Gold fits neatly into Kuwait’s conservative financial philosophy—preserving wealth across generations while minimizing exposure to volatile assets. Though its buying volumes may be smaller than those of larger economies, Kuwait remains a consistent and reliable participant in regional gold accumulation.
7. Oman
Oman rounds out the list as a smaller but increasingly notable gold purchaser. Facing fiscal pressures and economic restructuring efforts, Oman has used gold to strengthen confidence in its financial system.
Over the past two years, Oman has gradually increased its gold reserves as part of a broader effort to improve reserve quality and reduce vulnerability to currency fluctuations. While its purchases are modest compared to Gulf heavyweights, they reflect a strategic shift toward greater financial stability.
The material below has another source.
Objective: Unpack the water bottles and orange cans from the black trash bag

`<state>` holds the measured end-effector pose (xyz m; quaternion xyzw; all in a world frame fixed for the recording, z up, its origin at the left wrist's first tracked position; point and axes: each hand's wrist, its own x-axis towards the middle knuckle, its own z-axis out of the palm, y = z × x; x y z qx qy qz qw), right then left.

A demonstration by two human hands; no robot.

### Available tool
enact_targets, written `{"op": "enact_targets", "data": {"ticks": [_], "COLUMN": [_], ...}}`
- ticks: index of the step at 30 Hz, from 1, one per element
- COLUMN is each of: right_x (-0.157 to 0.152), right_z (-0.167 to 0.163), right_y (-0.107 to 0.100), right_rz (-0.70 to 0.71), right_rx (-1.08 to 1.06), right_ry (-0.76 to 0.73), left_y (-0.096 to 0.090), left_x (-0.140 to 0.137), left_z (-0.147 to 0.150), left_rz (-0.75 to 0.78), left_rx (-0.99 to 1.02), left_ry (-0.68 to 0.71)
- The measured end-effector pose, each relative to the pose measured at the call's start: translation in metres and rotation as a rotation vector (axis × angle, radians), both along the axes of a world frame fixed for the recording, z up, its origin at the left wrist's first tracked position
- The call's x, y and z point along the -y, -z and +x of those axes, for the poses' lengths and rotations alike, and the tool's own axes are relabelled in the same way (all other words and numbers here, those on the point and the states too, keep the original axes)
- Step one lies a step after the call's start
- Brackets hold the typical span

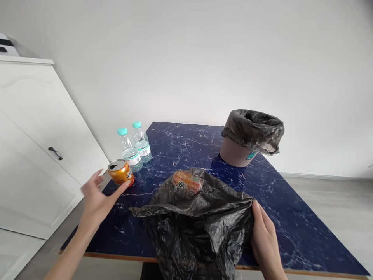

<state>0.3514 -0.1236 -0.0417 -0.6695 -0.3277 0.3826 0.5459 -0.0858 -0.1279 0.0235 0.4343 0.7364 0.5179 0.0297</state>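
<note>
On the left of the table, an orange drink can [121,173] stands upright with its top opened. My left hand [100,196] is beside it, fingers spread, the thumb close to the can's lower side; whether it touches I cannot tell. My right hand [264,233] pinches the right edge of a black plastic garbage bag [201,229]. The bag lies spread over the table's front and hangs past the edge. Through its thin film, another orange can [187,181] shows, lying on its side.
Two clear water bottles [132,151] with turquoise caps stand behind the orange can. At the back right is a grey-brown bin [234,151] lined with a black bag. The dark blue marbled table [186,140] meets a white wall; a white cabinet [37,136] is at left.
</note>
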Motion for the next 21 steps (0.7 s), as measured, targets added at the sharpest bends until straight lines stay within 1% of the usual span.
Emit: {"op": "enact_targets", "data": {"ticks": [1,2,3,4,5,7,8,9,10,11,12,14,17,19,21], "right_x": [0.000,0.000,0.000,0.000,0.000,0.000,0.000,0.000,0.000,0.001,0.001,0.002,0.002,0.002,0.001], "right_z": [0.000,-0.001,-0.001,-0.001,-0.001,-0.001,-0.001,-0.001,-0.001,-0.001,-0.001,-0.001,-0.002,-0.001,-0.001], "right_y": [-0.001,-0.002,-0.003,-0.003,-0.003,-0.002,-0.001,-0.001,0.000,0.000,-0.001,-0.002,-0.004,-0.003,-0.001], "right_rz": [0.001,0.001,0.000,0.002,0.006,0.012,0.011,0.011,0.011,0.008,0.001,-0.016,-0.034,-0.030,-0.017], "right_rx": [0.003,0.009,0.014,0.019,0.023,0.023,0.019,0.014,0.007,-0.004,-0.015,-0.025,-0.018,-0.027,-0.052], "right_ry": [-0.002,-0.002,0.003,0.006,0.006,0.003,0.010,0.016,0.019,0.020,0.018,0.011,0.027,0.031,0.025], "left_y": [-0.003,-0.006,-0.009,-0.012,-0.015,-0.018,-0.018,-0.017,-0.015,-0.012,-0.008,-0.001,0.005,0.005,0.002], "left_x": [0.014,0.029,0.046,0.061,0.075,0.093,0.097,0.097,0.093,0.087,0.080,0.063,0.038,0.024,0.011], "left_z": [0.010,0.022,0.036,0.052,0.068,0.098,0.111,0.121,0.128,0.134,0.137,0.142,0.151,0.159,0.168], "left_rz": [0.101,0.239,0.357,0.424,0.397,0.152,0.049,-0.050,-0.121,-0.168,-0.198,-0.238,-0.315,-0.359,-0.363], "left_rx": [-0.058,-0.123,-0.171,-0.207,-0.231,-0.369,-0.445,-0.526,-0.608,-0.682,-0.743,-0.812,-0.824,-0.821,-0.805], "left_ry": [-0.111,-0.126,-0.090,-0.020,0.123,0.570,0.742,0.892,0.996,1.058,1.092,1.114,1.131,1.103,1.052]}}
Why Arab Nations Are Buying More Gold
Several common factors explain why gold purchasing has accelerated across the Arab world:
-
Global Economic Uncertainty
Inflation, banking sector stress, and geopolitical tensions have reinforced gold’s role as a safe-haven asset. -
Diversification Away from the Dollar
Many Arab central banks are reducing overreliance on the U.S. dollar by increasing allocations to gold. -
Monetary Stability
Gold strengthens confidence in national currencies, particularly during periods of exchange-rate pressure. -
Geopolitical Risk Management
Gold is politically neutral and immune to sanctions or external control. -
Long-Term Wealth Preservation
For resource-rich nations, gold helps convert finite natural resource revenues into enduring financial value.
Conclusion
Over the past two years, gold has reaffirmed its importance in the Arab world’s financial architecture. From major Gulf economies like Saudi Arabia and the UAE to reform-driven states such as Egypt and Iraq, gold purchasing reflects a shared desire for stability, sovereignty, and long-term resilience.
While the scale and pace of accumulation vary, the underlying message is consistent: gold is no longer just a traditional reserve asset—it is a strategic necessity. As global uncertainty persists, Arab nations are likely to remain active participants in the gold market, using the metal to safeguard their economies against an unpredictable future.